Perspective for aggregation-induced delayed fluorescence mechanism: A QM/MM study**Project supported by the National Natural Science Foundation of China (Grant Nos. 11874242, 11974216, and 11904210), Shandong Provincial Natural Science Foundation, China (Grant No. ZR2019MA056), Taishan Scholar Project of Shandong Province, China, and the China Postdoctoral Science Foundation (Grant No. 2018M642689).

Abstract

To enhance the potential application of thermally activated delayed fluorescence (TADF) molecular materials, new functions are gradually cooperated to the TADF molecules. Aggregation induced emission can effectively solve the fluorescence quenching problem for TADF molecules in solid phase, thus aggregation-induced delayed fluorescence (AIDF) molecules were recently focused. Nevertheless, their luminescent mechanisms are not clear enough. In this work, excited state properties of an AIDF molecule DMF-BP-DMAC [reported in Chemistry–An Asian Journal 14 828 (2019)] are theoretically studied in tetrahydrofuran (THF) and solid phase. For consideration of surrounding environment, the polarizable continuum method (PCM) and the combined quantum mechanics and molecular mechanics (QM/MM) method were applied for solvent and solid phase, respectively. Due to the increase of the transition dipole moment and decrease of the energy difference between the first single excited state (S1) and the ground state (S0), the radiative rate is increased by about 2 orders of magnitude in solid phase. The energy dissipation of the non-radiative process from S1 to S0 is mainly contributed by low-frequency vibrational modes in solvent, and they can be effectively suppressed in aggregation, which may lead to a slow non-radiation process in solid phase.

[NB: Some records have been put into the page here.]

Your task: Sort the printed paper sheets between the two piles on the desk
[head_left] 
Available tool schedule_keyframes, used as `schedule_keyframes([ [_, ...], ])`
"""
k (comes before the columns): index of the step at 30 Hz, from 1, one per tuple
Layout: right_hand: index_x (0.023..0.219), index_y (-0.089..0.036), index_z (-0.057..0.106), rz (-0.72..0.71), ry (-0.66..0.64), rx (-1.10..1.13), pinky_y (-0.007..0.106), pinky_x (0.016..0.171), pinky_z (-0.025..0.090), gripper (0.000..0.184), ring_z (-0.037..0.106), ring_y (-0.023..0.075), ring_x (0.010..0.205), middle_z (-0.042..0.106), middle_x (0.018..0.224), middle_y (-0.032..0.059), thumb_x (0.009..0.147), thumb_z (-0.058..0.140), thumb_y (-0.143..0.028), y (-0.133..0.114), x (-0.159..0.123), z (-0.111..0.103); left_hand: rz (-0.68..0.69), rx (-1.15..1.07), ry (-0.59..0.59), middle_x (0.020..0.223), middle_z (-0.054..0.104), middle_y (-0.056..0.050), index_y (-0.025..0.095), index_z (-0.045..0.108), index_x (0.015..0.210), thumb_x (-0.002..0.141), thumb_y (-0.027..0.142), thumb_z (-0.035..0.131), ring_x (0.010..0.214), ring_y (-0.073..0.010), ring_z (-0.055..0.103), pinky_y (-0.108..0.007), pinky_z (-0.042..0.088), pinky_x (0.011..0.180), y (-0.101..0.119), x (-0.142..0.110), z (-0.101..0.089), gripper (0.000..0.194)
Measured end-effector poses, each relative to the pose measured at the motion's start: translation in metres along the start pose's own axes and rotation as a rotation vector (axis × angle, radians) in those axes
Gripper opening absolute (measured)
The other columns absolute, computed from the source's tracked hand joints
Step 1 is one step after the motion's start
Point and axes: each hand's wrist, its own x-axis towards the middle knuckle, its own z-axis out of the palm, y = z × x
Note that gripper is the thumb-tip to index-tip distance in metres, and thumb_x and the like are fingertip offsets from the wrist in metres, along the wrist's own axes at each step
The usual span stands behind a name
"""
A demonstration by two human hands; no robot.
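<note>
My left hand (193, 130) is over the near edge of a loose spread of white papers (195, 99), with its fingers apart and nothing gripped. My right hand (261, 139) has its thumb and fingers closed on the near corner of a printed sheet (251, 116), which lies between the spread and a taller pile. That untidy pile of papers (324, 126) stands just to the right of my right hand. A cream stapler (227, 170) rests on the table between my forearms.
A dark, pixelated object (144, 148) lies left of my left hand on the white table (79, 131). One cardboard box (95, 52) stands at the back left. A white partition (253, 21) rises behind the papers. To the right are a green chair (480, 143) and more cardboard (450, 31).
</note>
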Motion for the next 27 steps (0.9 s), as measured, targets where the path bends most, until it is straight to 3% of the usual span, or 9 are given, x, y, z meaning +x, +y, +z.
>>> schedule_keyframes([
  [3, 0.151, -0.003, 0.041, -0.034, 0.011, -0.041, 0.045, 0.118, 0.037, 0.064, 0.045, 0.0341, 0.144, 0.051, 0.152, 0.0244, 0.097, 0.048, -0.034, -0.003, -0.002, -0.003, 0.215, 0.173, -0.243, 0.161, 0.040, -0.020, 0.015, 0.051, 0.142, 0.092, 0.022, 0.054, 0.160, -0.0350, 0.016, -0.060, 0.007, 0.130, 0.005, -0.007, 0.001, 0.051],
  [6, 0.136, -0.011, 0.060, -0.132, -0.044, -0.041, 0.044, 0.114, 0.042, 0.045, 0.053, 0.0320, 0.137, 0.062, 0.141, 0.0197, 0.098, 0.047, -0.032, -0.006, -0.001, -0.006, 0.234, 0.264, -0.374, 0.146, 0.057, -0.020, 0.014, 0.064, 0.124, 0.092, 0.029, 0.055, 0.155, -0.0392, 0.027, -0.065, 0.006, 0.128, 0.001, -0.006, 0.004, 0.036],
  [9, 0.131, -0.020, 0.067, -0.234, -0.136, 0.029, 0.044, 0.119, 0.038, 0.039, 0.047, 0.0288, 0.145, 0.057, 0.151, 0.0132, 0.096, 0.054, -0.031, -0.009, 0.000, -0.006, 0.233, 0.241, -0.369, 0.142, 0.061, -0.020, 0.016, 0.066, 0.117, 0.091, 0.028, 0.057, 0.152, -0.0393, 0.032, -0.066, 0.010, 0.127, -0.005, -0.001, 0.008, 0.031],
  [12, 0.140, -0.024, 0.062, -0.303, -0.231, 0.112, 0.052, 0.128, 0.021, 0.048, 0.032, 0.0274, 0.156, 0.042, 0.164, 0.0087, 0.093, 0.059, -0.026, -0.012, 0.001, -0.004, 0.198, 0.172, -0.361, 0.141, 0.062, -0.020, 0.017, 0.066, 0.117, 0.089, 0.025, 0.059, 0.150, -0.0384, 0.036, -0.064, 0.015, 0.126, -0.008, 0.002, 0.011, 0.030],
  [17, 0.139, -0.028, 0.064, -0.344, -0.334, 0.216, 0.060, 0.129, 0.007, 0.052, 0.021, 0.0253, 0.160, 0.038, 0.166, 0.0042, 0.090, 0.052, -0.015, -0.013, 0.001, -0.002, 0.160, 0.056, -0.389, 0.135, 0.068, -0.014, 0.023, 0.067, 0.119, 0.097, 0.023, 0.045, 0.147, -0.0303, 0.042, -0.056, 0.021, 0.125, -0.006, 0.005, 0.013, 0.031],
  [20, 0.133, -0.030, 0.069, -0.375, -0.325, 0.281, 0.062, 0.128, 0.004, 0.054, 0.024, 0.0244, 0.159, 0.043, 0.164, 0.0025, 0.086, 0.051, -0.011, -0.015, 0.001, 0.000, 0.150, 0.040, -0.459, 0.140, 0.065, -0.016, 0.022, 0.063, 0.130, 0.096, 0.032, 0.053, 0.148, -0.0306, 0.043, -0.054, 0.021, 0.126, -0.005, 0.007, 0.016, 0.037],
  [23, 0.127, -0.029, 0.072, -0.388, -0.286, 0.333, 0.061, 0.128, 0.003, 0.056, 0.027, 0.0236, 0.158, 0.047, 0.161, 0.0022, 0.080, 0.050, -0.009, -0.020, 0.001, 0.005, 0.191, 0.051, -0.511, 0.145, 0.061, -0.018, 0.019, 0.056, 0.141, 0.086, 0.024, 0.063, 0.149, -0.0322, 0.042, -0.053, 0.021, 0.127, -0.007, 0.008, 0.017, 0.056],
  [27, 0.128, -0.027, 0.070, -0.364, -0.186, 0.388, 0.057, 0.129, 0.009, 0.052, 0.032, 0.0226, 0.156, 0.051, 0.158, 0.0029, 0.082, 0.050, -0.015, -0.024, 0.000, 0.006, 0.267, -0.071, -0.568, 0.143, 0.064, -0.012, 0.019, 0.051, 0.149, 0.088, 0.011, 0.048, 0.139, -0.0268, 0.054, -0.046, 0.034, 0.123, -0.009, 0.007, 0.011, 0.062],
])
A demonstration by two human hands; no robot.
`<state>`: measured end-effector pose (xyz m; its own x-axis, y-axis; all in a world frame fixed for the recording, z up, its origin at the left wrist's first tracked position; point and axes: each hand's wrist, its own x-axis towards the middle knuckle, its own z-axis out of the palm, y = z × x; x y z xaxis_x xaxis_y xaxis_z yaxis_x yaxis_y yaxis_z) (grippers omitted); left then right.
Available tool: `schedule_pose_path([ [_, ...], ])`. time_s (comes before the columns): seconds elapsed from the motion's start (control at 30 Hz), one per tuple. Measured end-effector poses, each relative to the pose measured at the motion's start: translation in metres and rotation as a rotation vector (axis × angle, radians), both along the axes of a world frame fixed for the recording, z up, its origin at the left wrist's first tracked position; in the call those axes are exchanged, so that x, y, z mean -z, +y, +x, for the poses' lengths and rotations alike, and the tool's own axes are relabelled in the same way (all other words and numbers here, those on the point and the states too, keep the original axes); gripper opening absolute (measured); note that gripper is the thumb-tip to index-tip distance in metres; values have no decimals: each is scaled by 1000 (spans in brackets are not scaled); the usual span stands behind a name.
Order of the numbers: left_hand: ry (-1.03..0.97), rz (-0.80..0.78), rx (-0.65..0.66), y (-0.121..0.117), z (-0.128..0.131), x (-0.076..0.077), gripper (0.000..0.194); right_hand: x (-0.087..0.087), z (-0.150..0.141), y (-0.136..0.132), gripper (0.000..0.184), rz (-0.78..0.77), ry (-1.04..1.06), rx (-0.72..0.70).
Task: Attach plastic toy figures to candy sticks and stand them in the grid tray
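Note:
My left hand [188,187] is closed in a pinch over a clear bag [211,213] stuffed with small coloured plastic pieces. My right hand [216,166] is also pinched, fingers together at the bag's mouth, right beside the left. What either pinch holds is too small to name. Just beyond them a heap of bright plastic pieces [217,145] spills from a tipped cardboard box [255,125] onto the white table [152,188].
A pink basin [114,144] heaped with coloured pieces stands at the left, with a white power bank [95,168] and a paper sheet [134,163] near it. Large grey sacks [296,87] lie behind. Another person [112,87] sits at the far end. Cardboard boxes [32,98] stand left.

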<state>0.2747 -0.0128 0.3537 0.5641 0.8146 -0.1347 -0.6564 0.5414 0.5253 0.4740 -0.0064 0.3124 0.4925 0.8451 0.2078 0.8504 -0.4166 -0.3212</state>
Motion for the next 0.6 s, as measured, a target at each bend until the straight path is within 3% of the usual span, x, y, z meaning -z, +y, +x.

Both factors would induce enhanced luminescence efficiency of DMF-BP-DMAC in solid phase. Meanwhile, the small energy gap between S1 and triplet excited states results in high reverse intersystem crossing (RISC) rates in both solvent and solid phase. Therefore, TADF is confirmed in both phases. Aggregation significantly influences both the ISC and RISC processes and more RISC channels are involved in solid state. The enhanced delayed fluorescence should be induced by both the enhanced fluorescent efficiency and ISC efficiency. Our calculation provides a reasonable explanation for experimental measurements and helps one to better understand the luminescence mechanism of AIDF molecules.